I call Grant. I want to tell him about my life. The charcoal in my heart, my sucky job and colleagues. Which he knows about already from my previous whining. He isn’t in. “You know what to do,” his message says. “I’ll get back to you when I can.” 
I change the CD, put in Ravel. Much better now. 
I know what to do. I can always go and steal more pencils.
Projects

Oh, the indignity, she thinks, wiping up her own pee on the hall carpet. She’s tired, has to get dressed for the day, for appointments with her doctor, dentist, and now this. She didn’t make it to the toilet in time. She should surrender. This project was never going anywhere. Just go on to the next project: dark air, damp ground, deep hole.

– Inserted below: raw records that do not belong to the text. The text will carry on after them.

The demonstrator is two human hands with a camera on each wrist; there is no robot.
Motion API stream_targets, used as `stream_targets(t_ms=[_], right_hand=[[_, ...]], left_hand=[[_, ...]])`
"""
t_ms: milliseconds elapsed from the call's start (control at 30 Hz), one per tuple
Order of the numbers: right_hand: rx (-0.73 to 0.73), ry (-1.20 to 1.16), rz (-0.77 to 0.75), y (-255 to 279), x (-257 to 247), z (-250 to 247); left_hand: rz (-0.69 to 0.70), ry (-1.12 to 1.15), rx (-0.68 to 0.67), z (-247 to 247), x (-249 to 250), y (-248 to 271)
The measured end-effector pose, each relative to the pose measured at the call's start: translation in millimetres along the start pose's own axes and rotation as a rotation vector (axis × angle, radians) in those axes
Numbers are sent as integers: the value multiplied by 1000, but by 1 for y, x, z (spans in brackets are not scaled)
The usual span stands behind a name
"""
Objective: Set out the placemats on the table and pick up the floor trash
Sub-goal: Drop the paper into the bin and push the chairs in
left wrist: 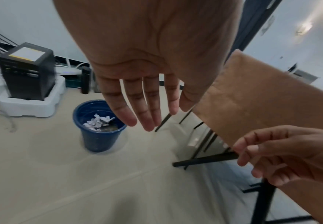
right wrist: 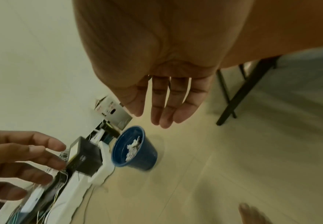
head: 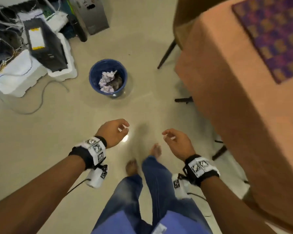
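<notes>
A blue bin [head: 108,78] stands on the floor ahead of me with crumpled white paper [head: 107,80] inside; it also shows in the left wrist view [left wrist: 99,125] and the right wrist view [right wrist: 134,149]. My left hand [head: 118,130] and right hand [head: 170,138] hang empty above the floor, fingers relaxed and apart. A purple patterned placemat [head: 274,34] lies on the table with the peach cloth [head: 230,92] at my right. In the wrist views both palms [left wrist: 147,84] [right wrist: 166,94] are bare with straight fingers.
A black box in white foam [head: 46,48], cables and a metal cabinet [head: 91,14] crowd the far left. Black table and chair legs [head: 166,54] stand beside the cloth. My bare feet [head: 156,150] are on the tiled floor.
</notes>
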State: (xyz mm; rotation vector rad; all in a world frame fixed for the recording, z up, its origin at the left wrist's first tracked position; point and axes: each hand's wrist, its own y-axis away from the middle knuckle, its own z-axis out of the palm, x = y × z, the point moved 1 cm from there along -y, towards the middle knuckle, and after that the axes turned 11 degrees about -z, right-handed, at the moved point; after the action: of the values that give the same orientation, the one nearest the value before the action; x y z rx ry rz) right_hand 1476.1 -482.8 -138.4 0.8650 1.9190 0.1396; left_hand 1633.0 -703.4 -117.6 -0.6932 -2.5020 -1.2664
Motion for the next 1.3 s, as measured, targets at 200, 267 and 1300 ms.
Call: stream_targets(t_ms=[200,267,1300], right_hand=[[459,213,-7,193,46,-100],[654,364,30,248,71,-135],[921,486,233,617,463,-505]], left_hand=[[323,-164,-118,56,131,83],[481,-252,-114,88,182,102],[972,-596,-477,614,683,379]])
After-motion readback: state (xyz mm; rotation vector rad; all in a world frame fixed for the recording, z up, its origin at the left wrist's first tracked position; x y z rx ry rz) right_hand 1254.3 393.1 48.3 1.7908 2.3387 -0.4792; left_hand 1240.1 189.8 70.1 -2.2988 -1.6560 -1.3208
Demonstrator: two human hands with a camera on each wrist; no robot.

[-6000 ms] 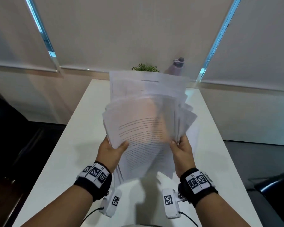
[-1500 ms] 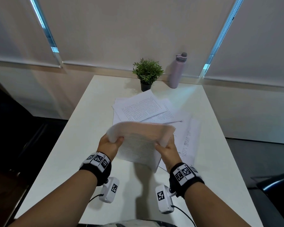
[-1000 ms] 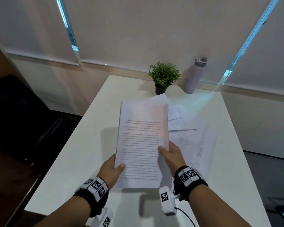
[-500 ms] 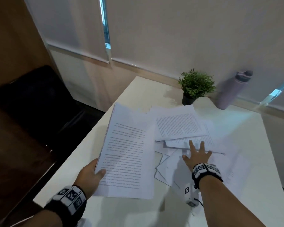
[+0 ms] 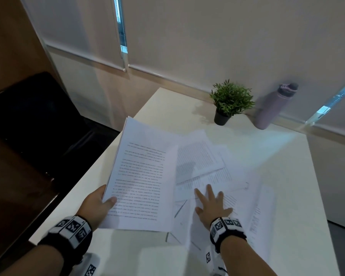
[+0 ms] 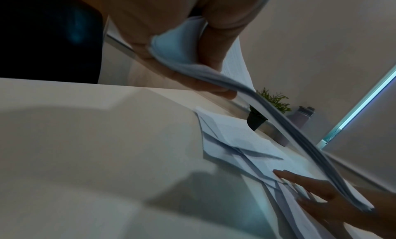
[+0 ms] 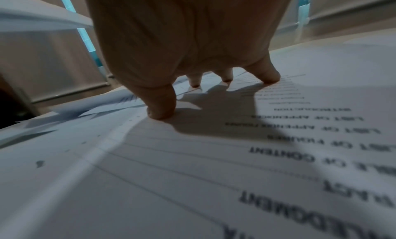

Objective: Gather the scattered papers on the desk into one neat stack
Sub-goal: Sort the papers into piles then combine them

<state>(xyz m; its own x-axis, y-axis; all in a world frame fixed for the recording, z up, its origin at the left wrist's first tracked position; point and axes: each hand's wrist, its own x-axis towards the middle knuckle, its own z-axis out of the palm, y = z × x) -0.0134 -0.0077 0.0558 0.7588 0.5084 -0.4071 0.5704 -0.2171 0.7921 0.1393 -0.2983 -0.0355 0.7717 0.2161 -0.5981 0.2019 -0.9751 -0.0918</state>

Her little Puff was in the ground already. Long time ago. She was little herself then. Now she has Samuel, not as soft and cuddly, irritable, getting old. Accidents on the carpet. She is becoming her cat. Fifteen in cat years is seventy-six in human years. Perfect symmetry. 

She peers out the window, at the clouds with their shifting human faces and cigars and coughing into new shapes. She thought that when she retired, she would have canyons of time. She wouldn’t have to grade papers, construct handouts and syllabi. But now the canyons are devoted to filling out forms for Medicare, visits to the optometrist, the doctor, the Social Security office, friends in memory care units, funerals of the departed, dear and not-so-dear, the ones she tauntingly outlived. And for what?

This is because Eve stole the apple. She snorts. There she is, blaming someone else for her own rotten apple of a life. So typical. Bob would have laughed too. She hadn’t thought of Bob for hours. Did that mean something? Or nothing. Was she going to join him in the Great Beyond?Certainly at some point. Maybe sooner rather than later. Maybe today. The signs are everywhere: she saw his face in the clouds; she peed on the floor; Samuel peed on the floor. 

Perhaps she should just stop taking her medications: atenolol, Lipitor, Fosamax. But who would care for Samuel? 

Skin flaking away, she is getting to the essence, blood, bone, nerve. A creaking voice. She might as well be a cricket. Her name is Sybil, after all. Let her move into a cricket cage. Let her chitter alone. 

She lies down on the floor of the living room, stretches out to practice the corpse pose, hands relaxed at her sides, head sinking into the carpet. The posture feels comfortable. 

There is a knock at the door. Maybe she can give Samuel to the visitor.


Cezarija Abartis has published a collection, Nice Girls and Other Stories (New Rivers Press), and stories in Bennington Review, FRiGG, matchbook, Waccamaw, and New York Tyrant, among others. Recently she completed a crime novel. She teaches at St. Cloud State University.